Despite the rise in UK banks’ income and assets in 2014, lending to companies and households remained subdued. The picture looks brighter for 2015, but the jury is out on whether faster economic growth — underpinned by low energy prices and rising real incomes — will do enough to support the growth in bank revenues and margins that investors are hoping for. ↓ [... more]

 

A permanent change

The contraction in real incomes since 2008 means that even rising consumption is unlikely to trigger anything more than a modest recovery in household borrowing. And, while business lending is predicted to grow for the first time in six years, the figures from 2014 show that both corporates and SMEs have not just dropped alternative forms of financing in favour of borrowing from the banks. With bond and equity issuance looking to keep trending up, it may be that the recent long– term bank lending drought permanently changed behaviour.
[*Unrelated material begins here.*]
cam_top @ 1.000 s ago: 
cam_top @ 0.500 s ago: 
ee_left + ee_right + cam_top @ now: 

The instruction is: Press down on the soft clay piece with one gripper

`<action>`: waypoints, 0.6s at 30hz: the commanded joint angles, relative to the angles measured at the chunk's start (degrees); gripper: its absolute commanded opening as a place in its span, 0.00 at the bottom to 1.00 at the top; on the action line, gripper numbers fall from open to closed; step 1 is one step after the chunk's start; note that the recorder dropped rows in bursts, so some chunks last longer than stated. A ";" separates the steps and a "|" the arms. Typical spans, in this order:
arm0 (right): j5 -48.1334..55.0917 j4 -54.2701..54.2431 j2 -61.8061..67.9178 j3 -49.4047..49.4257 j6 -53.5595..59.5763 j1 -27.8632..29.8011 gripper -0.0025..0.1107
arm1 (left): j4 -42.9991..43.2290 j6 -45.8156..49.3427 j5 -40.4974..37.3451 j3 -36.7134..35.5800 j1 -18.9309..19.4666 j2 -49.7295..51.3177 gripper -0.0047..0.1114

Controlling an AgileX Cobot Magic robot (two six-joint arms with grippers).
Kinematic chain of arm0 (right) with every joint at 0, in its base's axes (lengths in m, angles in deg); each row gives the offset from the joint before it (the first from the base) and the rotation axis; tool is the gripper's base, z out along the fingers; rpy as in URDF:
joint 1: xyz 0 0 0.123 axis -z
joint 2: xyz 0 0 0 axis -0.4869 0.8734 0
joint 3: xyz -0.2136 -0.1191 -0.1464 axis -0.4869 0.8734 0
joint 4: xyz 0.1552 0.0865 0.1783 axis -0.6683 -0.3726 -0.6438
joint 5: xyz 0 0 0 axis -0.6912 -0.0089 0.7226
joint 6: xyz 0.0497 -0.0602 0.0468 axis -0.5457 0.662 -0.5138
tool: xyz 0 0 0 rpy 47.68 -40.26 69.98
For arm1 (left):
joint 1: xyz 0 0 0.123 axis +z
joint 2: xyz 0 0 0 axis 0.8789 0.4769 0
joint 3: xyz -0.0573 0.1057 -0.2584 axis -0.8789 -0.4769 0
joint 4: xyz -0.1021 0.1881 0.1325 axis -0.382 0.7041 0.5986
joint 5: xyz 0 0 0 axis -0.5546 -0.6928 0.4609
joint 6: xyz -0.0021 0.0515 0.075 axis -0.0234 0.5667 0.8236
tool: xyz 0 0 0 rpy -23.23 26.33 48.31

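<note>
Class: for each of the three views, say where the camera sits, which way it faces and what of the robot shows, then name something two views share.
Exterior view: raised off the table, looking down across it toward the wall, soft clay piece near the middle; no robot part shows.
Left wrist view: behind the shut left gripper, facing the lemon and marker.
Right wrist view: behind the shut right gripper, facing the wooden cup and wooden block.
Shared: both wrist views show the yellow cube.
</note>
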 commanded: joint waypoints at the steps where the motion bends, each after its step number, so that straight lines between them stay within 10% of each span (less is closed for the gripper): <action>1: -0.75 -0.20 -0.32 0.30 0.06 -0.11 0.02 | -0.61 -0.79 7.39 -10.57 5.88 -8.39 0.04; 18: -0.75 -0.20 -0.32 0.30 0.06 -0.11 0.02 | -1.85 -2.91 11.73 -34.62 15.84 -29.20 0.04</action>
With demand remaining subdued in many traditional activities, banks will need to continue to invest in new, differentiated products and services to ensure growth. But they will also need to keep an eye on challengers. There’s definitely scope for more challenger brands and services, especially in particular pockets of the market, such as financial technology and peer–to–peer lending. We expect another 5 to 10 companies will make it over the line and into the market in 2015, which should make for a dynamic year as new players and old jostle for position.

Regulatory demands

Against this backdrop, the Competition and Markets Authority review of personal current accounts and SME banking services is a tough ask. And it won’t be made any easier by the moving pieces introduced by some of the major regulatory reforms. Both the introduction of the Senior Managers Regime and discussions with the regulator on ring-fencing plans have the potential to force rethinks about the shape of the industry this year.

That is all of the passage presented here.